— TASK —
The reply should consist of one number, the count of lines below in which the word "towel" appears.

** Opening DATA SEGMENT block **

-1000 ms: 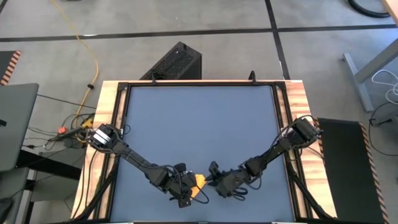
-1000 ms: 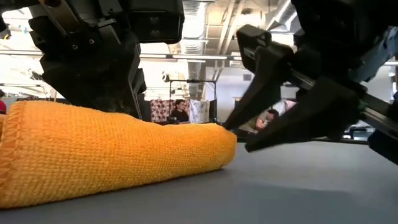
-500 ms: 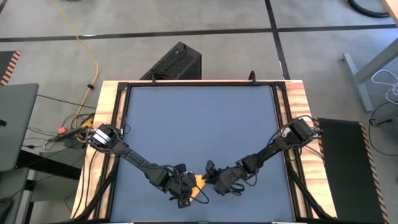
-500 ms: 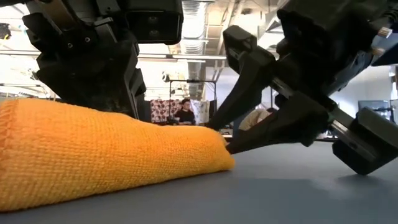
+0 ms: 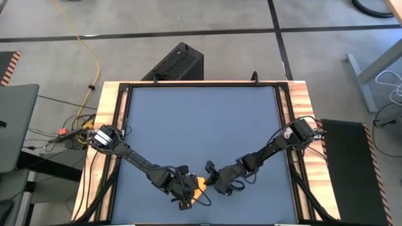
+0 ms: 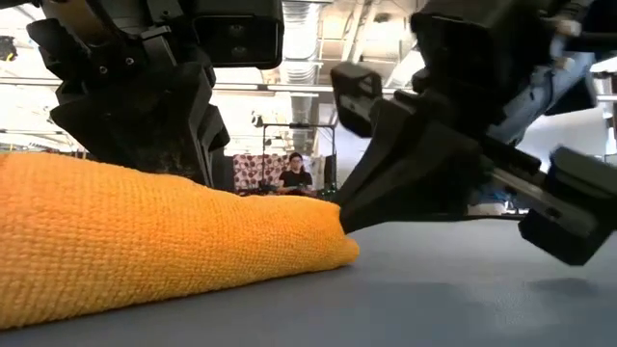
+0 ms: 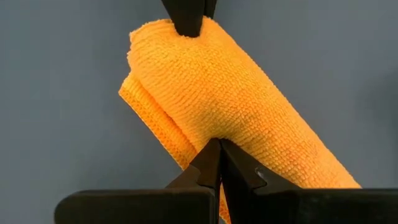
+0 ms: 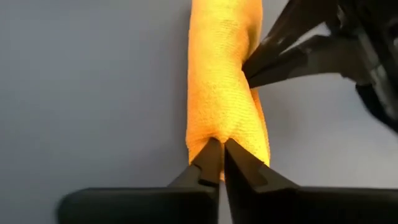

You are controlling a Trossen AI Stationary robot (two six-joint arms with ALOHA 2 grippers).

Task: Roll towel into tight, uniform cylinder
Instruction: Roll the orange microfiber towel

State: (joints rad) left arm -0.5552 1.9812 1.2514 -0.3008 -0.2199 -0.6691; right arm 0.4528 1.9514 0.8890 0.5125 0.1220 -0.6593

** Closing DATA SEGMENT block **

— ANSWER BOX —
2